Que ce soit par crainte de représailles ou parce qu’ils estiment qu’aucune suite ne sera donnée à leur plainte, certains ne signalent pas les faits dont ils sont victimes. "Cette crainte des représailles est bien présente chez les parents dont les enfants ont déjà été victimes de discrimination. Certains ne portent pas plainte non plus auprès des dirigeants du club ou d’une personne de confiance parce qu’ils sont convaincus qu’il n’y aura aucune suite et que souvent, leur enfant a déjà été victime de discrimination", détaille le professeur Jeroen Scheerder.

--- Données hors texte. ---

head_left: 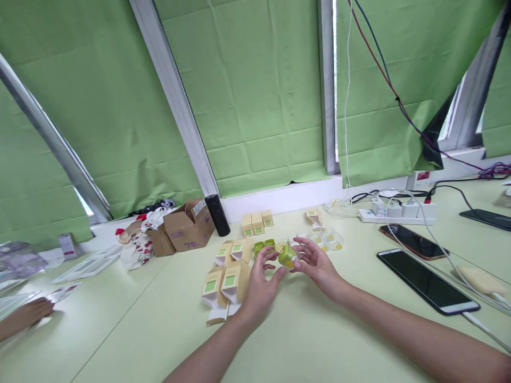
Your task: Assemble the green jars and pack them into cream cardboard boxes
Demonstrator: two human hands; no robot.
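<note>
A co-worker's hand [27,314] rests at the far left. By the small boxes [225,282], the left hand [259,282] and right hand [317,266] pinch a little green jar [286,256] above the table [319,340], fingers partly curled. Such a light grip could let it slip and roll toward the phone [427,279].

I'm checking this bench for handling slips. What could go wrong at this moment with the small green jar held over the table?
1. The green jar is pinched only at the fingertips of the left hand and right hand, above the table; it could slip and roll.
2. Open tan cartons lie right beside the left wrist; a sweep of the arm may knock them over.
3. The black phone and its charging cable lie close to the right forearm and might be snagged.
</note>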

Une instance répressive pour lutter contre les actes discriminatoires

Conscient du problème, le monde du football va donc agir. L’Union belge, en collaboration avec ses ailes régionales (l’ACFF & la VV) vient d’établir un plan d’action qui sera préventif. "Nous voulons tout d’abord mieux écouter nos affiliés" poursuit Pierre Cornez. "Dans le passé, on nous a souvent reproché qu’il n’était pas très clair de signaler des faits de discrimination et de racisme. A présent, nous avons un point de signalement beaucoup plus simple sur notre site internet. Nous avons aussi désigné une personne comme responsable de l’inclusion. Elle devra assurer le suivi du plan que nous avons mis en place. On travaillera aussi avec un comité composé de personnes issues de la diversité qui pourront nous donner un retour régulier sur l’application de notre plan. Au niveau préventif, nous avons la volonté d’organiser davantage de formations à raison de cent séminaires par an. Ils seront destinés aux entraîneurs, aux arbitres, aux responsables de la sécurité,… pour que ces personnes puissent mieux détecter et faire face au racisme et à la discrimination."

Mais comme la prévention ne suffit pas toujours, l’Union belge va aussi se pencher sur l’aspect répressif avec la création d’une instance qui sera chargée de traiter les dossiers liés aux actes racistes et discriminatoires. "Il s’agira de la Chambre nationale pour la discrimination et le racisme. Elle sera composée de juristes mais aussi d’experts en matière de diversité" explique Pierre Cornez. "Cette Chambre traitera toutes les plaintes et prononcera des sanctions si nécessaire pour tous les cas qui se présenteront et ce à tous les niveaux du football." Cette nouvelle instance entrera en vigueur à partir du 1er juillet 2021.